From: Friam <[hidden email]> on behalf of David Eric Smith <[hidden email]>
Reply-To: The Friday Morning Applied Complexity Coffee Group <[hidden email]>
Date: Wednesday, May 6, 2020 at 9:02 PM
To: The Friday Morning Applied Complexity Coffee Group <[hidden email]>
Subject: Re: [FRIAM] What Is the Real Coronavirus Toll in Each State? - The New York Times

 

There was an article on this, I think NYT, I think sometime last week.  So some group is currently doing that on some data set.  I too would like to see it done more comprehensively and systematically by some group.

 

Probably I saw the article because somebody posted it to this list.  Slap me when I wake back up.

 

Eric

 

 



On May 7, 2020, at 12:01 PM, Joe Spinden <[hidden email]> wrote:

 

This endless parsing of the data strikes me as too difficult to accurately assess. 

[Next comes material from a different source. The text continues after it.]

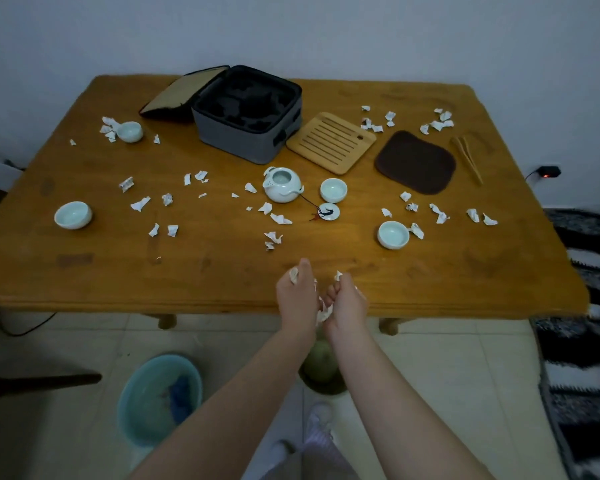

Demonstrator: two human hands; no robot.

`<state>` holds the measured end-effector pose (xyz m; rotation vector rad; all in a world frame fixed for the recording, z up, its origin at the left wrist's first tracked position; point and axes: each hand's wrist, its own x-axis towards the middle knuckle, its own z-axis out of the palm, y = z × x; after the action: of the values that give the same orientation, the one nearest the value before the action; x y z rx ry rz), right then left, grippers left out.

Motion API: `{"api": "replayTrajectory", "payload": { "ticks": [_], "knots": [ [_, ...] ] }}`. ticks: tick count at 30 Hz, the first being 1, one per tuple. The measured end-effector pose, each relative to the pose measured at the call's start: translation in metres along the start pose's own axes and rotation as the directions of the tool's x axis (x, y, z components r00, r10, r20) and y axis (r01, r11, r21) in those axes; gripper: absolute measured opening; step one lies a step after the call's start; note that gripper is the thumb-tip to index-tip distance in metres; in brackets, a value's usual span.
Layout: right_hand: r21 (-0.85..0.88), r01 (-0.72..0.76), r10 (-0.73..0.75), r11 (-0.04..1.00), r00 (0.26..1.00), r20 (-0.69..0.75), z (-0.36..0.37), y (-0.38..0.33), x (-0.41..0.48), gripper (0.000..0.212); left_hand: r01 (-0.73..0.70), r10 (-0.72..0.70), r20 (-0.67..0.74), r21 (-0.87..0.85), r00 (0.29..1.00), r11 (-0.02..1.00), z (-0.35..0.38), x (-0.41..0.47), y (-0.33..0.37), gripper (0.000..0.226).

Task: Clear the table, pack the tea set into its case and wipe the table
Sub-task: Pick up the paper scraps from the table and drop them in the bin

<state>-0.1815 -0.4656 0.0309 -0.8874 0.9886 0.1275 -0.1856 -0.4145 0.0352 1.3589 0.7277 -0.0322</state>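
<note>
While both hands meet over the near edge of the wooden table [84, 271], the left hand [297, 294] is curled around torn paper scraps [293, 274] and the right hand [349, 303] is likewise closed on a bunch of scraps [324, 313]. More scraps lie scattered across the table. At the far middle the grey tea set case [246, 136] stands open, its lid [181, 95] folded back to the left. A lidless teapot [282, 185] sits mid-table, its lid [329, 212] just to the near right, with a teacup [333, 190] beside it. Other cups stand near right [392, 234], left [72, 215] and far left [129, 131]. Right of the case lie a bamboo tray [331, 143], a dark cloth mat [415, 162] and wooden tongs [468, 161]. On the tiled floor [447, 358], a teal basin [158, 398] sits near left.
</note>
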Motion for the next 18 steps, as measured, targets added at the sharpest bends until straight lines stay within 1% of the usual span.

A simpler approach might be to compare overall death rates from a comparable period, tentatively attributing at least a large part of the numerical differences to the main changed variable: COVID-19.  

 

 

On 5/6/20 8:44 PM, Marcus Daniels wrote:

I think that is a little pessimistic.   If you look at, say, the UK Biobank, they have interviews with each subject characterizing things like work history, cognitive function, mental health, noise pollution and so on.    But they also have details on mortality and genomic sequences.  

 

From: Friam [hidden email] on behalf of Prof David West [hidden email]
Reply-To: The Friday Morning Applied Complexity Coffee Group [hidden email]
Date: Wednesday, May 6, 2020 at 7:40 PM
To: [hidden email] [hidden email]
Subject: Re: [FRIAM] What Is the Real Coronavirus Toll in Each State? - The New York Times

 

When we have comprehensive data — say a year from now — there will be hundreds of unexplained anomalies. All of the models and all of the formulas will be made more and more complex to try to account for those anomalies, the epidemiological and statistical equivalent of astronomical epicycles.

 

And no one will look at variations in individual and group (10-100 individuals) behavior and how they differ as a "function" of culture. And they will thereby miss the "explanation" for those anomalies.

 

No grocery store in the Utah counties of Kane and Garfield, had had empty toilet paper, flour, or sanitizer shelves. Not fully stocked, absent the usual variety, but never empty. A statistical / economic / "scientific" study of these two counties and any other two counties in the US with similar populations and population density/distributions will never reveal the "reason" for this phenomenon. A cultural investigation will expose the "reason" almost immediately.

 

I predict similar anomalies with regard spread of the disease and most importantly variations in death rates among those infected. And, the "reason" will again be cultural/behavioral.

 

davew

 

 

 

 

On Wed, May 6, 2020, at 3:49 PM, [hidden email] wrote:

Doesn’t doubling time handle that problem? 

 

N

 

Nicholas Thompson

Emeritus Professor of Ethology and Psychology

Clark University

 

 

 

From: Friam [hidden email] On Behalf Of Steven A Smith

Sent: Wednesday, May 6, 2020 2:00 PM

Subject: Re: [FRIAM] What Is the Real Coronavirus Toll in Each State? - The New York Times

 

 

On 5/6/20 1:54 PM, Frank Wimberly wrote:

My  brother lives in Dahlonega, Lumpkin County, Georgia.  The map Georgia map surprises me Atlanta is not a hotspot.  Atlanta dominates the population of the State.  Southwest Georgia has a much higher concentration.  Georgia, unlike Pennsylvania, has a large population of rural African Americans.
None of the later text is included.